On August 25, 1994 the Civic Arena roof opened to the theme song from 2001: A Space Odyssey (minus the ‘wooo!’ chants)…while the Pittsburgh Phantoms played the Minnesota Arctic Blast. It was the first time the stainless steel dome was opened for a professional hockey game. Our fabled Pittsburgh Phantoms. I feel I may need to explain.
The Pittsburgh Phantoms were a professional roller hockey team that played in the now defunct Roller Hockey International. Roller Hockey International was a professional inline hockey league that operated in North America from 1993 to 1999. It was the first major professional league for inline hockey. RHI hoped to capitalize on the inline skating boom of the early 1990s, but lost steam as the fad died down. The team got its name from the legendary “Steel Phantom” roller coaster located at Kennywood Park. At the time of the team’s inception, the Steel Phantom was the tallest and fastest steel roller coaster in the world. Even the logo was heavily inspired by the roller coaster’s logo seen at the entrance to the ride.

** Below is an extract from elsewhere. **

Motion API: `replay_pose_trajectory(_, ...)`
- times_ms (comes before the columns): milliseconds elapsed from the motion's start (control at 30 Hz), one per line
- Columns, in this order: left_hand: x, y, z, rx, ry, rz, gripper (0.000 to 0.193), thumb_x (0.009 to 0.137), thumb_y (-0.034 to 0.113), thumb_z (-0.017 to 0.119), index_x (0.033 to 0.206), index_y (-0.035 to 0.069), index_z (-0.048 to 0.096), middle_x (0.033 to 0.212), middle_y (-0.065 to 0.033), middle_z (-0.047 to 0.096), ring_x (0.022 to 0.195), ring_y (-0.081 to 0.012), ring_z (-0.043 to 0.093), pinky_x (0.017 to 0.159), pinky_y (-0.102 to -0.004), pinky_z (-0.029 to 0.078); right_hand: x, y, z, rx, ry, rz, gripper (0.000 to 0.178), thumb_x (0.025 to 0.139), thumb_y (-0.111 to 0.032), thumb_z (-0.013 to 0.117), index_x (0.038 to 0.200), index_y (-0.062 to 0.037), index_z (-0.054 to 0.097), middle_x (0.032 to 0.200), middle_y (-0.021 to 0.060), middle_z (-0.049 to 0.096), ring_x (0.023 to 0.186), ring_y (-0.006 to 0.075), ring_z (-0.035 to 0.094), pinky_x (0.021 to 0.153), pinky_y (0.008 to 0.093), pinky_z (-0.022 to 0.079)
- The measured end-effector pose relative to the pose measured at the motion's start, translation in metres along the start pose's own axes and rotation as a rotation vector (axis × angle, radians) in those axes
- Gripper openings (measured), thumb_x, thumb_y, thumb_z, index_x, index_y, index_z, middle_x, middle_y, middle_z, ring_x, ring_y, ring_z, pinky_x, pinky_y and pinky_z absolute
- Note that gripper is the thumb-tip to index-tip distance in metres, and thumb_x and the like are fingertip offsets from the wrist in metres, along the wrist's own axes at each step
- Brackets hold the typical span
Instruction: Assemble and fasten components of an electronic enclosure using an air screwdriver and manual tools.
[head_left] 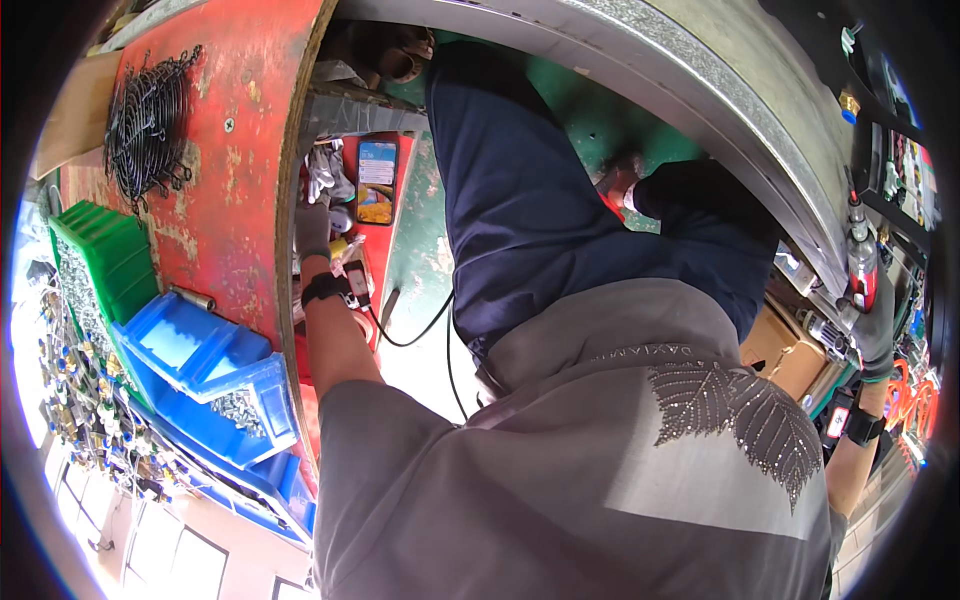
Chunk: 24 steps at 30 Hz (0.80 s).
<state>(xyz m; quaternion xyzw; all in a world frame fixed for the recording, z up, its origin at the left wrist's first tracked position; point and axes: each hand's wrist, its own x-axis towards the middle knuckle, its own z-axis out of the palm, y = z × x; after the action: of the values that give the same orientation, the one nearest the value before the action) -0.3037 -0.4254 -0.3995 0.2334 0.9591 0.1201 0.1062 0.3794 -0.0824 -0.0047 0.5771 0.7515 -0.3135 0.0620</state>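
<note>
At the left, my left hand (311,228) wears a grey glove and reaches into a red shelf below the bench top. Its fingers are hidden by the bench edge, so what they touch does not show. A smartphone (376,183) with a lit screen lies beside it, near a crumpled pale glove or cloth (326,170). Far to the right, my right hand (874,338), also gloved, is closed around the lower part of a red and silver power screwdriver (861,262), which stands roughly upright. Black bands circle both wrists.
The worn red bench top (235,150) carries a bundle of black wire hooks (150,125), a green bin (105,255) and blue bins (190,345), one with small screws. A metal beam (690,70) curves across the top. Orange coiled hose (900,395) hangs at right; a black cable (450,350) dangles centrally.
</note>
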Motion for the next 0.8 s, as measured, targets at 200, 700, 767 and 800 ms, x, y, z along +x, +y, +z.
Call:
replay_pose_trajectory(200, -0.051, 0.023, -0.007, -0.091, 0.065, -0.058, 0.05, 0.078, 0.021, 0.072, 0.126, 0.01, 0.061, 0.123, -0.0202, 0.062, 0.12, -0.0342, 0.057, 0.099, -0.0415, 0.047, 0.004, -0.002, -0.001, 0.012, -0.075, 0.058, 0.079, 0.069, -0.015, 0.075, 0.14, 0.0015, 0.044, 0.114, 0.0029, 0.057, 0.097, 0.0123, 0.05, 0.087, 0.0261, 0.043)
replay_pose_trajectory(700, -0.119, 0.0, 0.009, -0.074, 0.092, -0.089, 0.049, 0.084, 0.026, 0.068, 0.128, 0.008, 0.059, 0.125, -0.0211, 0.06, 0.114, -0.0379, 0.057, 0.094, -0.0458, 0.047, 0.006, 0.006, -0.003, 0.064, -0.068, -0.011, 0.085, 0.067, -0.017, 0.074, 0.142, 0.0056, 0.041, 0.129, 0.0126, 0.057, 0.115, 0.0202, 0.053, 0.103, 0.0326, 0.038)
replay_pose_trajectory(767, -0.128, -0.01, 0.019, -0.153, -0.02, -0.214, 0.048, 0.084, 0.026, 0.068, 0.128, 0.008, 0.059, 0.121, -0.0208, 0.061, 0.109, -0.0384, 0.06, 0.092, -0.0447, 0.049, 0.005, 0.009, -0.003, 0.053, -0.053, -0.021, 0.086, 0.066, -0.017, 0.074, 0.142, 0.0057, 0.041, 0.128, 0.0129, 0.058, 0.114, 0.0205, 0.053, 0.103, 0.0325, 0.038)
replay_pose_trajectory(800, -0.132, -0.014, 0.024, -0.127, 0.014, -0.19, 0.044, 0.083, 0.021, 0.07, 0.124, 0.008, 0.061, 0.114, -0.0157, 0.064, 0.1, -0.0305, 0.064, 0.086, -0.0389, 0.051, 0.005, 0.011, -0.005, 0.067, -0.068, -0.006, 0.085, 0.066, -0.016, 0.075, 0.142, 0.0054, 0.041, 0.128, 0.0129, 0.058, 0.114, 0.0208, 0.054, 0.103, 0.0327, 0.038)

The Phantoms only lasted 22 games, but had a couple bits of history the team could attach itself to. Along with being the first professional hockey game to play with the Civic Arena opened up, the Phantoms were a part of the first game to feature two female goaltenders going head-to-head. On July 13th, 1994, Erin Whitten, formerly with the Detroit Red Wings organization, became first woman to play professional hockey in the city of Pittsburgh. Her starting role matched her up against former Tampa Bay Lightning goaltender Manon Rheaume, who was playing for the New Jersey Rockin Rollers’. Rheaume made 24 saves to beat the Phantoms 10-7 in their first franchise loss.
The Phantoms have been long gone, and even the Civic Arena is nothing more than a memory these days. However, the franchise’s short 22-game existence left quite the mark on Pittsburgh sports history books, breaking barriers and blazing trails like the Steel City always does.